Durante uma consulta médica, Eric Cartman é informado sobre sua péssima condição física. O garoto, acompanhado pela sua mãe, não se importa muito com o diagnóstico. Até que o doutor menciona a semaglutida, nova droga que poderia emagrecer o menino de South Park sem grandes esforços. Imediatamente, Cartman começa a imaginar o número de amiguinhos que conseguiria provocar e insultar sem ter de ouvir como resposta “e você é uma baleia!”. Apenas por vislumbrar esse cenário, ele se anima em encarar as picadas de Ozempic, o mais famoso remédio da classe. Mas aí vem a notícia ruim: o troço é caríssimo, não acessível para sua pobre mãe, nem mesmo acionando seu plano de saúde.
Assim começa o novíssimo especial South Park: O Fim da Obesidade, disponível para assinantes do Paramount+ desde o último sábado. Integrante do contrato de quase 1 bilhão de dólares fechado pelos criadores Trey Parker e Matt Stone em 2021 com o Comedy Central, o filme de 50 minutos é mais um com a marca South Park a zombar de algum modismo, com um nível crítico que outros humorísticos não ousam beliscar. A grande crueldade da obra é que, enquanto Cartman sonha com as injeções que o permitiram xingar o mundo sem ser contra-atacado pelo seu peso, as mães dos meninos ricos da cidade estão todas viciadas em espetar Ozempic na barriga para eliminar “aqueles cinco quilinhos a mais”.
Parker e Stone aceleram no sarcasmo ao inventar uma alternativa oferecida pelos médicos para quem não tem grana para comprar semaglutida. Trata-se de uma droga chamada Lizzo, que faz a pessoa baixar suas expectativas sobre perda de peso e a aceitar sua condição física. O único efeito colateral é que ela pode fazer o usuário defecar pelos ouvidos. Lizzo é o nome de uma cantora pop obesa que tem emplacado hits nos últimos anos (Juice, 2 Be Loved, Special) falando sobre o orgulho de ser gorda e surfando a onda body positive, que prega que todos devem aceitar seus corpos como eles são.
A tristeza de Cartman por não ter acesso ao medicamento milagroso e assim conseguir ofender geral sem ser chamado de gordinho como troco comove seus colegas de escola, especialmente Kyle e Butters. Primeiramente, eles tentam arranjar a droga para ele de maneira legal, “explorando o sistema de saúde americano”, levantando laudos e enfrentando a enorme burocracia da área para liberar umas seringas de Ozempic. Sem sucesso. Depois, assistindo a vídeos do TikTok, eles aprendem a manipular semaglutida de forma caseira, importando insumos baratinhos da Índia. É a salvação para o gordinho da turma! Só que não.
Tigre Tony mata Kenny
Como já visto aqui no Brasil mesmo, começa a rolar um racionamento de Ozempic em South Park, devido à alta procura pelas injeções pelos mais abastados. As mamães saradas partem para assaltar farmácias em busca da droga (aqui no país são meliantes profissionais que organizam roubos para depois revender o produto no mercado negro). Num segundo momento, elas avançam na semaglutida manipulada por Kyle, Stan, Kenny e Butters para tirar Cartman da obesidade.

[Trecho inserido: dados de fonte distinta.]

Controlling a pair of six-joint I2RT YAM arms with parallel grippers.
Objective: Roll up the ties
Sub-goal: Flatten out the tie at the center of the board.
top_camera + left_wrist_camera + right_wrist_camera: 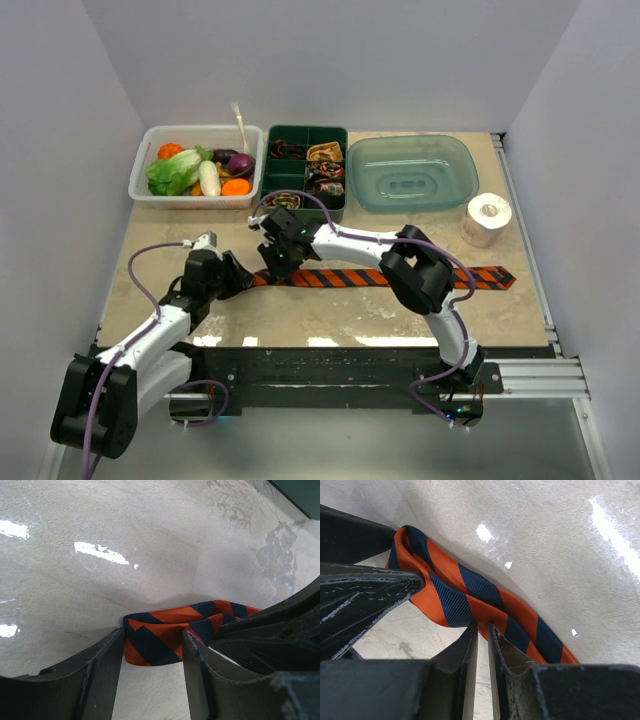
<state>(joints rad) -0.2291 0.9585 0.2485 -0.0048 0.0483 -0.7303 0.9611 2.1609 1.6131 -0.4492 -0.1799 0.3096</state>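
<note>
An orange-and-black striped tie lies flat across the table, its pointed end at the right. Its left end is folded over. My left gripper is open, and in the left wrist view its fingertips stand on either side of the folded end. My right gripper is just right of it. In the right wrist view it is nearly closed and pinches the near edge of the tie. Several rolled ties sit in a green divided tray.
A clear bin of vegetables stands at the back left. A teal dish is at the back right. A white paper roll stands near the right edge. The two grippers are almost touching.
</note>
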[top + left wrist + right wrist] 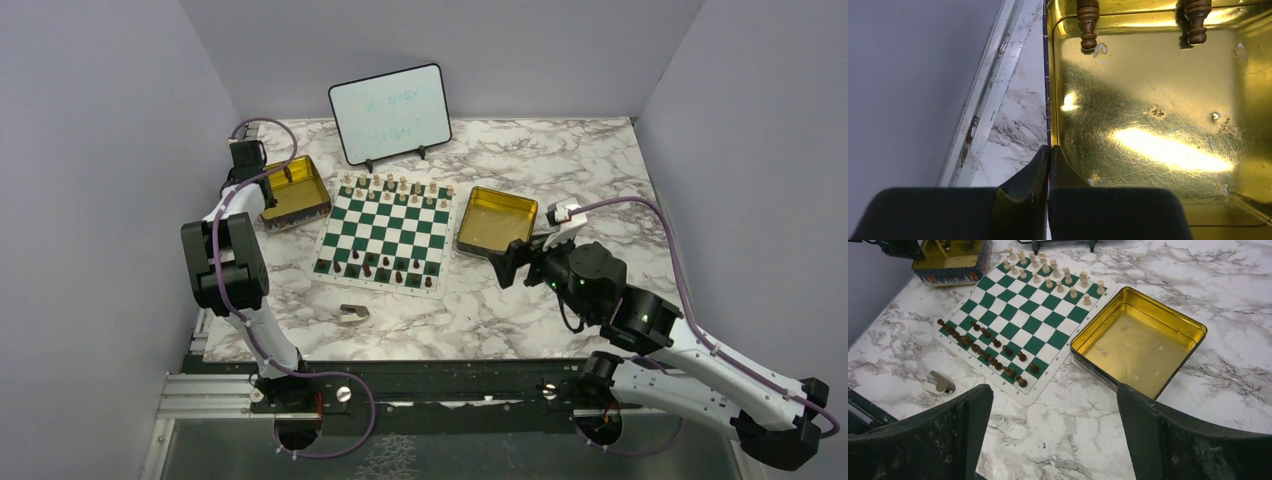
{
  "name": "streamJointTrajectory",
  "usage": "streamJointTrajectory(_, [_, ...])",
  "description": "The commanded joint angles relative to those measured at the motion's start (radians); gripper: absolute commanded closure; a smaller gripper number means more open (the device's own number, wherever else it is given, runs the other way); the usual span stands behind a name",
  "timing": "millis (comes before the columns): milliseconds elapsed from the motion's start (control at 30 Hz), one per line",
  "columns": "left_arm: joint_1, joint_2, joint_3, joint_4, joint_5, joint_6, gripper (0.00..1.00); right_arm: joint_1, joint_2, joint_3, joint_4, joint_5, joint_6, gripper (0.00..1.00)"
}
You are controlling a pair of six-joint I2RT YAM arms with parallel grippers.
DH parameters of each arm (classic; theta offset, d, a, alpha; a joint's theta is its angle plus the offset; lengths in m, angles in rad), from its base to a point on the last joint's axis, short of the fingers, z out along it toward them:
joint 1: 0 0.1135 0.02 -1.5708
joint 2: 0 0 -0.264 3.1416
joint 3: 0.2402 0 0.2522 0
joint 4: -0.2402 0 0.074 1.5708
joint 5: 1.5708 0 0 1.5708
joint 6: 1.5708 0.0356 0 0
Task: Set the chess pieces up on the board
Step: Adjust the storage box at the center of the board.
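Green-checked board [1013,315] lying flat, tan chess pieces [1060,287] upright far side, dark pieces [1022,356] near side

The whole surface [520,300] is viewed from above and behind; a gold tin [1158,125] is seen closely from the left wrist; the board [1018,325] is shared by right wrist and top views
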Motion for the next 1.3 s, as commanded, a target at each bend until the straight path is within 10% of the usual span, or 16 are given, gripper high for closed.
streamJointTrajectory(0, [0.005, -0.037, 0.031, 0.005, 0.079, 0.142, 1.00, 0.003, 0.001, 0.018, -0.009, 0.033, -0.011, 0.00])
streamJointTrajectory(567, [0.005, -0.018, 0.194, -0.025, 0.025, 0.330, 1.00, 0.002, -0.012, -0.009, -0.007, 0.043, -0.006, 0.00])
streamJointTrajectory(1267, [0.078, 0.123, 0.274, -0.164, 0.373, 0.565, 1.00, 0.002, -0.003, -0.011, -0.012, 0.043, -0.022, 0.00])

A disputa é amplificada pela entrada em cena dos mascotes dos principais cereais matinais americanos, preocupados com a queda nas vendas de seus flocos açucarados numa sociedade “ozempificada”. Espere ver o Tigre Tony, dos Sucrilhos Kellogg’s, matando Kenny e depois sendo decepado numa perseguição automotiva, em imagens que passam longe do humor comportado de Jerry Seinfeld em seu recente A Batalha do Biscoito Pop-Tart.
Ou seja, em menos de uma hora, o desenho mais visceral e politicamente incorreto de todos os tempos critica uma droga que promete a panaceia, mas está restrita a dondocas; o sistema de saúde dos Estados Unidos, que não facilita o acesso aos remédios mais modernos para quem realmente precisa deles; a indústria alimentícia e suas guloseimas lotadas de açúcar destinadas ao público infantil; a cantora Lizzo e todo mundo que prega o orgulho de ser gordo; e o próprio Cartman, que só quer emagrecer para fazer mais bullying e sair impune. É por isso que South Park é essencial há 26 temporadas. Dá início ao seu 27° ano de atividades com O Fim da Obesidade chutando traseiros – sejam rechonchudos ou esqueléticos.